_GOAL OF THE EXERCISE_
Nothing outside the range below should be printed. Output exactly the lines from the line with "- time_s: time" to the line with "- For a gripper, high", both included.

*-*-*

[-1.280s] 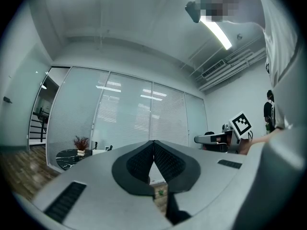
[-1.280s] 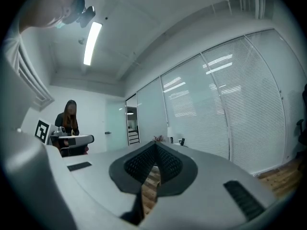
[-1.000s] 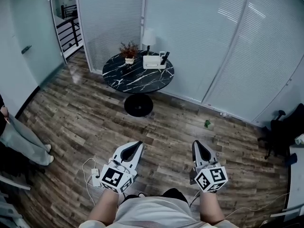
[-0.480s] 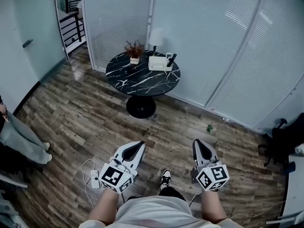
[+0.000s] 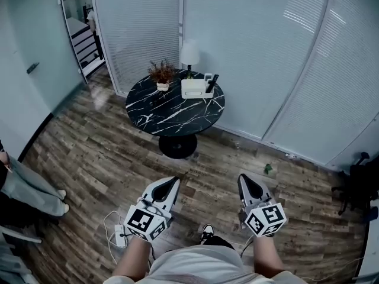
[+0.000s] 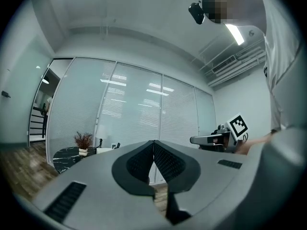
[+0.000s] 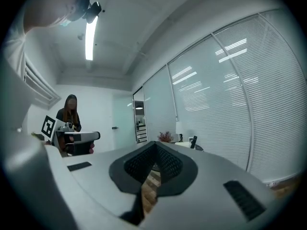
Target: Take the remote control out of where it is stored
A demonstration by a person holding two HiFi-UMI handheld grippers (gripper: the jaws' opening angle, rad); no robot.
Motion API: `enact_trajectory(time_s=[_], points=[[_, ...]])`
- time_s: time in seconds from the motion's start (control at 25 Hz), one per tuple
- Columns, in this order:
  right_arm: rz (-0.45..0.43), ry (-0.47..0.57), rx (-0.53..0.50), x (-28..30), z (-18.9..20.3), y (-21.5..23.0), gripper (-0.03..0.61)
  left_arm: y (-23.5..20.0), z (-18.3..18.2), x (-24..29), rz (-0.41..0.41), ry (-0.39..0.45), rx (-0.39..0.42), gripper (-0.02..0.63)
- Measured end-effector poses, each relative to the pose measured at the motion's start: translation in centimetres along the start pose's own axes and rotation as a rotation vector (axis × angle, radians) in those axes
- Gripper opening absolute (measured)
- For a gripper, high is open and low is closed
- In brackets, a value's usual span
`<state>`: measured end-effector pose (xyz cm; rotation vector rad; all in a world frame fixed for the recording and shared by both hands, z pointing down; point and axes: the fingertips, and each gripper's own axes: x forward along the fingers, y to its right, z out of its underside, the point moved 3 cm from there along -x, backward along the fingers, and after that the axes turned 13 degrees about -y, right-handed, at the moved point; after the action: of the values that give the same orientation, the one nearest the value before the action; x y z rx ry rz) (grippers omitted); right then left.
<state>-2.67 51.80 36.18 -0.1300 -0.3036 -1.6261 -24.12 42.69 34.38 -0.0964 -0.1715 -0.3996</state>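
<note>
A dark remote control stands upright in a white holder at the back of a round black marble table. In the right gripper view the remote shows small and far off. My left gripper and right gripper are held level over the wooden floor, well short of the table. Both are shut with nothing between the jaws. The left gripper view shows its jaws meeting at the tips, and the right gripper looks the same in its own view.
A small potted plant and a white lamp stand on the table beside the holder. Frosted glass walls run behind it. A person's legs are at the left edge. A power strip with cable lies on the floor by my feet.
The table has come nearer and shifted in the head view as I walk toward it. Both grippers keep their pose and stay shut.
</note>
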Motion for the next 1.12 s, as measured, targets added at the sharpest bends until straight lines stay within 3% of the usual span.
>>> enact_trajectory(time_s=[0.36,0.68,1.12], points=[[-0.058,-0.018,0.038,6.4,-2.0,11.4,0.012,-1.6,-2.1,11.3,-0.084,-0.032,0.000,0.009],[-0.104,-0.048,0.092,11.2,-1.3,15.5,0.012,-4.0,-2.7,16.2,-0.140,-0.070,-0.001,0.009],[-0.005,-0.069,0.096,17.4,-3.4,19.8,0.012,-10.6,-3.7,24.0,-0.065,-0.050,0.017,0.009]])
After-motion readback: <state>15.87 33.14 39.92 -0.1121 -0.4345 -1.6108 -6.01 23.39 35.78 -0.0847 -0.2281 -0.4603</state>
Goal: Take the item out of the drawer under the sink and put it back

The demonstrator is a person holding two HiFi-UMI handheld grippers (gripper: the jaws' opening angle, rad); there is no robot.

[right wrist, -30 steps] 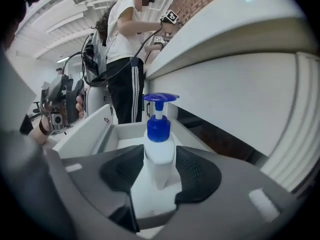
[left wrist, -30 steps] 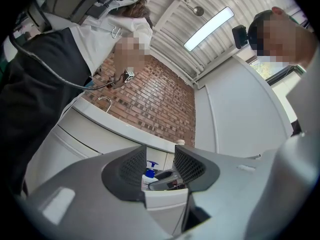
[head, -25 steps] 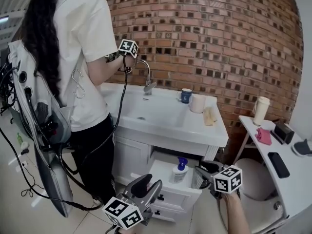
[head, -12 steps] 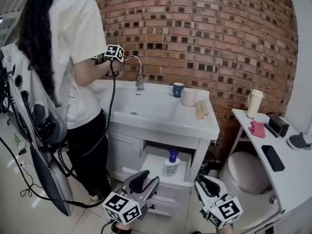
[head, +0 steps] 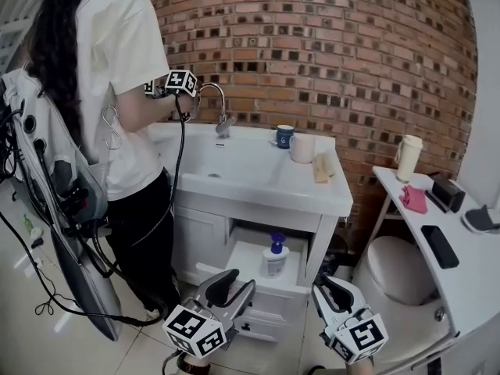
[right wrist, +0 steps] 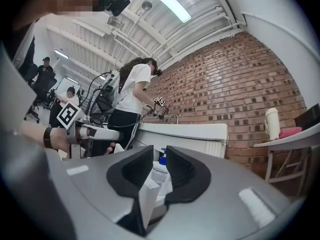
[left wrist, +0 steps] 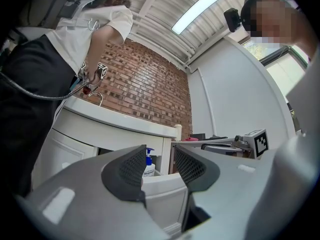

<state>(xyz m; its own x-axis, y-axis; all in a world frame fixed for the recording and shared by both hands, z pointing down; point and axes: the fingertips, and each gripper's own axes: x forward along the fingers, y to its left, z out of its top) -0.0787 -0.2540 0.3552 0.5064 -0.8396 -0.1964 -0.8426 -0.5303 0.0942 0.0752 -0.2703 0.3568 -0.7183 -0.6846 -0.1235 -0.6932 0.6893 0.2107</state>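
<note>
Item: white pump bottle (head: 274,258) with a blue pump head. It stands upright in the open drawer (head: 264,301) under the sink (head: 234,170), towards the back.

Left gripper (head: 234,286): fingers (left wrist: 131,169) spread, nothing between them. The bottle shows only far off through the gap.
Right gripper (head: 326,286): fingers (right wrist: 134,170) drawn together on nothing. Both grippers hang in front of the drawer, clear of it.

Handling, my estimate: smooth plastic, so likely slippery. The thin wall may give if I squeeze hard. Weight depends on the fill, probably light to moderate. The pump head would sink or swivel, so it makes a poor hold. I would take the body across its flat sides, just under the shoulder, and lift straight up.

Not resolved: fill level, the label print, and the bottle's base, which the drawer's front wall hides in both gripper views. I cannot tell whether anything else lies in the drawer. A person at the sink covers the cabinet's left part.
</note>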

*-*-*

_TASK RESULT_
- time_s: time in seconds from the motion's start (control at 25 Hz), one per tuple
- Columns, in this order:
  right_arm: rz (-0.45..0.43), ry (-0.47..0.57), rx (-0.53..0.50), x (-28..30), z (-18.9..20.3), y (-21.5..23.0), gripper (-0.03..0.61)
  left_arm: y (-23.5..20.0), z (-18.3..18.2), x (-24..29), rz (-0.41..0.41), ry (-0.39..0.45), rx (-0.39..0.42), gripper (-0.02..0.63)
- Measured end-effector poses, each relative to the pose measured at the motion's start: translation in centimetres along the start pose's own axes and rotation as a rotation vector (axis × angle, radians) in those axes
- Gripper opening absolute (measured)
- For a gripper, high is open and low is closed

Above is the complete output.